Галушко рад был, что он, Максим, и «в большой и шумной матушке-столице» не забыл его, горячо радовался за него, за Максима, и желал ему «полных успехов» в учебе и в работе в будущем.
Но вся остальная часть письма, хоть и написанная с достаточной долей юмора и сарказма, была тяжелая, мрачная.
Петр писал ему о плохом положении в колхозах, о низких заработках, о неразумной политике сокращения личного скота. «Когда было у колхозника, — было и на базаре, а теперь нет. Я думаю, что вам тоже известно, что люди своих коров почти уже не имеют, а также и хлеба нет: все рухнули у магазины, создается большая очередь, ругаются, недовольствие...»
Далее Петр сообщал, что вот уже нажил и болезнь сердца, «два раза за малым не отдал богу душу». — «А зачастую, — писал он дальше, — страдаю бессонницей, целыми ночами продумаю, прокурю, так и проходит ночь, а кое-когда утра не дождуся, уйду на работу, только и успокоишься, когда придешь до своего трактора, замерз — не прокрутишь рукояткой, начинаешь подогревать и заводишь, а пока заведешь, все думы рассеиваются, ибо заводишь несколько часов.

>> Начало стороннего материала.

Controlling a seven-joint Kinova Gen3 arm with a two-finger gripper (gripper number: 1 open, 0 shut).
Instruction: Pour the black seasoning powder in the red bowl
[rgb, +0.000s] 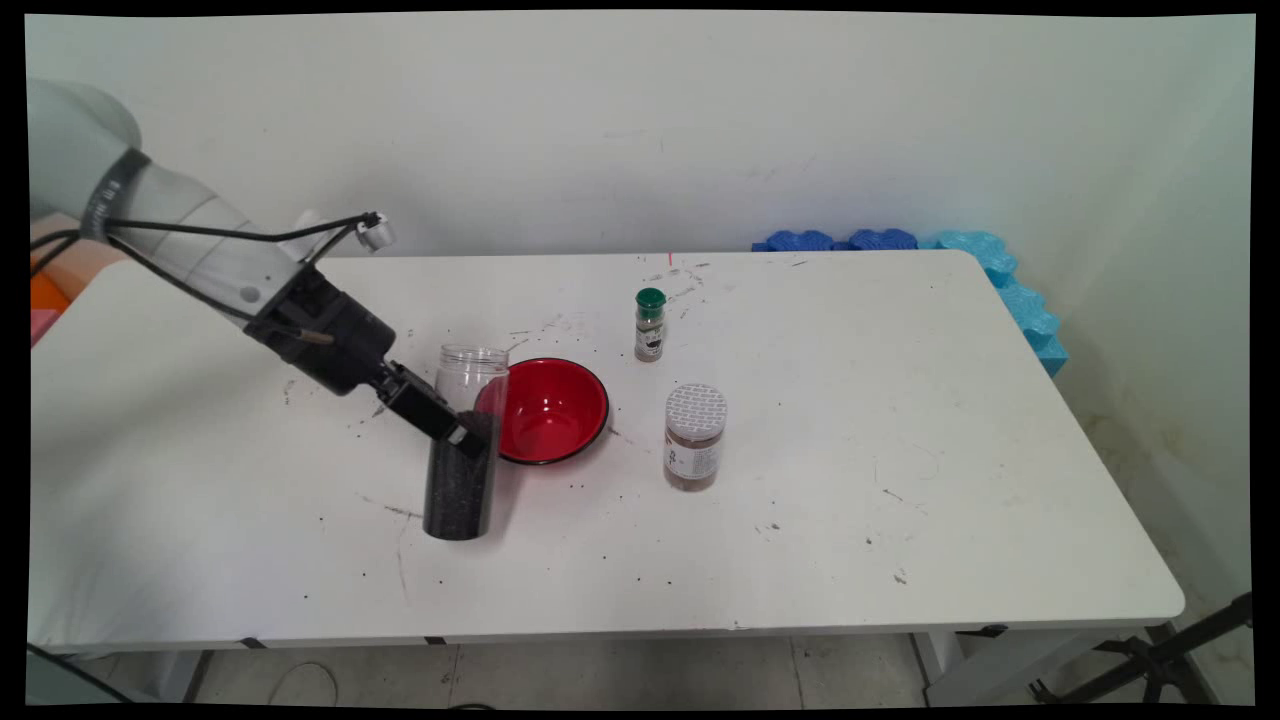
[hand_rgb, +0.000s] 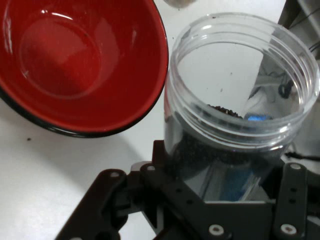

Почему? Потому что я сейчас работаю при районной конторе связи трактористом на тракторе ДТ-28, наверное, хужего трактора нет в настоящее время: чайно- летняя машина. Заработок мой 500 руб. в месяц, семья 3 человека: я, жена и дочь. Конечно, на семью этого мало, если ведро картошки на рынке 30—40 рублей. Ребята некоторые опять махнули в Казахстан, но по весне посмотрю и я, возможно, подамся опять куда-либо у другие места, если все будет благополучно со мной, а возможно, придется засохнуть здесь, у Гуляйполе. Да, хреновый с меня герой, только и того, что орден Ленина имею, смотрю на него и радуюсь и плачу...»
И нечего было ему, Максиму, написать тогда утешительного на это письмо Петра. Бывал он дома, в своем курском колхозе: и там у них было тогда то же самое, те же ошибки в хозяйствовании. О них и говорилось впоследствии на Мартовском (1965 года) Пленуме ЦК.
«Здравствуй, Максим!
Получив твое письмо, я не смогла сразу ответить, потому что с работы прихожу очень поздно. Вот сегодня воскресенье, а мы работали до 7 часов.
Я недавно приехала из Севастополя, была там почти три месяца. Думала остаться там совсем, чтоб навсегда забыть и те улицы, по которым мы ходили, и тех людей, с которыми оба были знакомы. Все, буквально все, больно напоминало о тебе. Даже случайно сказанные слова, даже не по моему адресу, острой болью отзывались в сердце. Да что говорить об этом, разве расскажешь, как это тяжело.